En l’espace de trois albums, Girlpool a réussi à devenir un des duos les plus passionnants en matière d’indie rock à l’américaine. Avery Tucker et Harmony Tividad avaient marqué une fois de plus son auditoire avec leur disque What Chaos Is Imaginary paru au tout début de l’année 2019 (chroniqué ici) où on les a vus à la croisée des chemins. Et ce changement, on le perçoit sur ce nouveau disque du nom de Forgiveness.

Pour ce nouveau chapitre musical, Girlpool décide d’élargir leur palette sonore une fois de plus.
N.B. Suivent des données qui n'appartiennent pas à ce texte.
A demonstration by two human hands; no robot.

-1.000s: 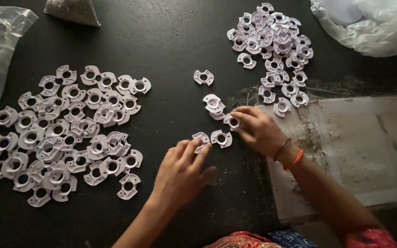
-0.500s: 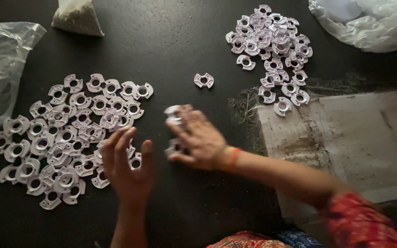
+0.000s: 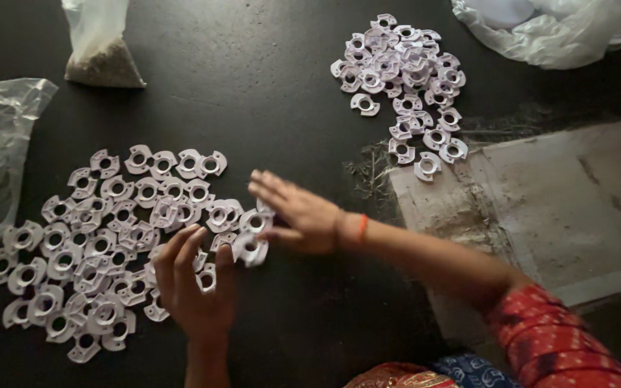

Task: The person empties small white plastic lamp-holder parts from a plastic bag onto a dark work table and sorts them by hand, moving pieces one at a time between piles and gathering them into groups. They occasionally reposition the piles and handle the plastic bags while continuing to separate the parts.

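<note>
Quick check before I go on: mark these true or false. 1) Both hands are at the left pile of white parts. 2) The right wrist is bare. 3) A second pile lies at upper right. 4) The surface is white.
1) Both hands, left hand and right hand, are at the left pile: true.
2) False: an orange band circles the right wrist.
3) A second pile lies at upper right: true.
4) False: the surface is black.

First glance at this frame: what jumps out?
Two spreads of small white ring-shaped parts on the dark table: a big flat spread at left, a tighter pile top right. Both hands meet at the big spread's right edge, the left hand below, the right hand reaching across.
</note>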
Ce n’est pas un hasard si Harmony Tividad ira s’aventurer auprès de l’hyperpop expérimentale aussi bien glaciale que solennelle sur les premiers titres que sont « Nothing Gives Me Pleasure » et « Lie Love Lullaby » où elle mettra à nu ses sentiments et cette volonté de s’aimer soi-même face à ce contexte bien compliqué.

Bien entendu, on retrouve tout ce qui avait fait la renommée de Girlpool avec des compositions indie rock contemplatives telles que « Junkie » rempli de références de Kurt Cobain et de Courtney Love ou bien encore « Dragging My Life Into A Dream » et de ballades enivrantes à l’image de « Violet », « Faultline » ou bien encore de « See You Now ». Entre la voix éthérée de Harmony Tividad et celle susurée d’Avery Tucker qui semble plus à l’aise dans sa période de transition, on sent que le duo de Los Angeles appréhende la vie d’adulte avec ces questions existentielles qui les accompagnent avec le R&B DIY de « Country Star » ou encore le groove fuzzy de « Afterlife » avant de trouver la libération avec l’amour qui triomphe plus que tout avec la conclusion quasi-orchestrale nommée « Love333 ».

Sur Forgiveness, Girlpool arrive à se réconcilier et trouver le chemin de la rédemption. Abordant les thèmes du sexe, de l’amour, de la religion avec une bonne dose d’introspection et du décor californien en néon en background, Avery Tucker et Harmony Tividad continuent de viser large avec ces influences musicales idiosyncratiques qui feront toujours aussi mouche.